Lastly, mouth lesions caused by aspirin can be painful and can worsen if the habit isn’t stopped. Minimizing additional trauma to the area is highly recommended to prevent further aggravation.
- Avoid causing further injury or irritation to the area
Preventing Physical and Chemical Lesions of the Oral Mucosa
If a doctor finds what they suspect to be a traumatic fibroma, or a small, harmless lump, in your mouth, they will likely recommend a biopsy, or a test of the lump’s tissues, to confirm what it is. It’s important for you to know what may have caused this lump.
TUGSE is a kind of oral disease that tends to get better on its own. However, doctors still need to act quickly once it’s identified, because its symptoms can appear similar to those of serious conditions, like cancer. Doctors will advise you on habits or local irritants, like smoking or using certain toothpastes, that could make the condition return.
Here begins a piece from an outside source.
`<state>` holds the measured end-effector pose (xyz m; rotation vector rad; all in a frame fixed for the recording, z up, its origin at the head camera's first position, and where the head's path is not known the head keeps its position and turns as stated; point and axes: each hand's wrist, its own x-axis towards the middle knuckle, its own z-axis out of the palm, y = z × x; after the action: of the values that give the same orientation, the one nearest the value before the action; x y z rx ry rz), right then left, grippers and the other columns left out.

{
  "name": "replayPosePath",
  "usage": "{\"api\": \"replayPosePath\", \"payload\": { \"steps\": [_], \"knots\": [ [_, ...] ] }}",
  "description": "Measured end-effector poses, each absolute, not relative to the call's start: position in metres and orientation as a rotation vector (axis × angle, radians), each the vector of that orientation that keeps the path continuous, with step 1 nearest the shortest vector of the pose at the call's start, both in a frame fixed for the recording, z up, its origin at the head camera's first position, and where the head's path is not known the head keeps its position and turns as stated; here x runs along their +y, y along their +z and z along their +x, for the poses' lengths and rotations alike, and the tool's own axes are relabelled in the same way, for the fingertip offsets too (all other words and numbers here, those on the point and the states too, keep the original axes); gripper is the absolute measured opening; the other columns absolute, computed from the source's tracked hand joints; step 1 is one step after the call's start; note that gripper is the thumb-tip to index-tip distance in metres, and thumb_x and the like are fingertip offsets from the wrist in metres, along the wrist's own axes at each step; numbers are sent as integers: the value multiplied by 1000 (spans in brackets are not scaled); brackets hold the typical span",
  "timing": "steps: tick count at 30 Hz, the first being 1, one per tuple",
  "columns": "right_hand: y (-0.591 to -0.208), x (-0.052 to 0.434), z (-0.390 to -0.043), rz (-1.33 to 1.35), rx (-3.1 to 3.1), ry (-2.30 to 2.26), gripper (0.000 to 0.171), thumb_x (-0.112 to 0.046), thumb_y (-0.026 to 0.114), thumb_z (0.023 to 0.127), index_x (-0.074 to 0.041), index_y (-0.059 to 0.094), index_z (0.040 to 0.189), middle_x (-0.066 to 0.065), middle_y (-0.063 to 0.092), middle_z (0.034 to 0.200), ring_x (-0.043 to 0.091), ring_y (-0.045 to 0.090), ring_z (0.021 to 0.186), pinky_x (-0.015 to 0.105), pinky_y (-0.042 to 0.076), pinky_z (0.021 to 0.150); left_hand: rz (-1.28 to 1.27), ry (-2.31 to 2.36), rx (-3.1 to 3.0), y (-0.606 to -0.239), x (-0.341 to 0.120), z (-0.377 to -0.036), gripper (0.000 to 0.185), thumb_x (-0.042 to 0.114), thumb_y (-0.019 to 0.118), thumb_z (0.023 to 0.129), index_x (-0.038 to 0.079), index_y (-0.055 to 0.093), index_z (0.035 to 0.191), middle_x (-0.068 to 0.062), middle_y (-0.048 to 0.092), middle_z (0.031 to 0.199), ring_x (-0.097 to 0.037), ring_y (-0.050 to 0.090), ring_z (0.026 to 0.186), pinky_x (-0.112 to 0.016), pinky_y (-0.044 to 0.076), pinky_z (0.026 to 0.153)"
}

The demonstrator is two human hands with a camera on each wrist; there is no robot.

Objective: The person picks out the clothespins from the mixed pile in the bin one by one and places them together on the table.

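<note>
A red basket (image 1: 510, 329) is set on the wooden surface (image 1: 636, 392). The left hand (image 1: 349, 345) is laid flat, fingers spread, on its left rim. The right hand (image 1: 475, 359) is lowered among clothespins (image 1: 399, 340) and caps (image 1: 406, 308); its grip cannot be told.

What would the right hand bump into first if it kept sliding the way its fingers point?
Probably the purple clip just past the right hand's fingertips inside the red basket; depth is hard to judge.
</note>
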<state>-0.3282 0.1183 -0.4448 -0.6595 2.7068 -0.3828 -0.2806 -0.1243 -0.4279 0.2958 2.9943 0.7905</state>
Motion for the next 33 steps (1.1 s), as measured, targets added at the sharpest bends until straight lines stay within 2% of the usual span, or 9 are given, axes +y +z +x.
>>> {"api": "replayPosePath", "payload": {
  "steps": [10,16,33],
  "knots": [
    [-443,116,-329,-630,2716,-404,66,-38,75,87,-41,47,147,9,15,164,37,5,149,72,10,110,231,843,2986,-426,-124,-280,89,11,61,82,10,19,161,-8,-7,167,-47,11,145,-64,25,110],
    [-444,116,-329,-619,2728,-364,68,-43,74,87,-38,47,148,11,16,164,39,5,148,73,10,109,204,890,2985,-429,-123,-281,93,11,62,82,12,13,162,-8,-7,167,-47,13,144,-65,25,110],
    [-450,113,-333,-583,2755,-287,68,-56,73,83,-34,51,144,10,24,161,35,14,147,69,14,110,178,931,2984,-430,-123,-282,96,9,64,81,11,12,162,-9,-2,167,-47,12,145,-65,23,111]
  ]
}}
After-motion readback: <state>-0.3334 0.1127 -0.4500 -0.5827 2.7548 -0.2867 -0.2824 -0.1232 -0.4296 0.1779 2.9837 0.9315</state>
Inflammatory papillary hyperplasia, or swelling and growth of gum tissues, occurs more commonly in people who keep their dentures in all night. Therefore, doctors will advise that you remove your dentures for at least six to eight hours each day. This gives you a chance to clean the tissues in your mouth and gives your mouth a break from the pressure exerted by the dentures.
Thermal injuries, or burns in mouth, can be prevented through patient education and adherence to advice given. It’s important to make sure that any food or drink you consume isn’t too hot, as it can cause harm to and damage your mouth tissues.
Some people may get mouth sores from aspirin use. However, these tend to heal on their own once the person stops taking the aspirin. Doctors will inform you that applying aspirin directly to the mouth doesn’t help with pain, and instead may actually harm the mouth and cause more pain.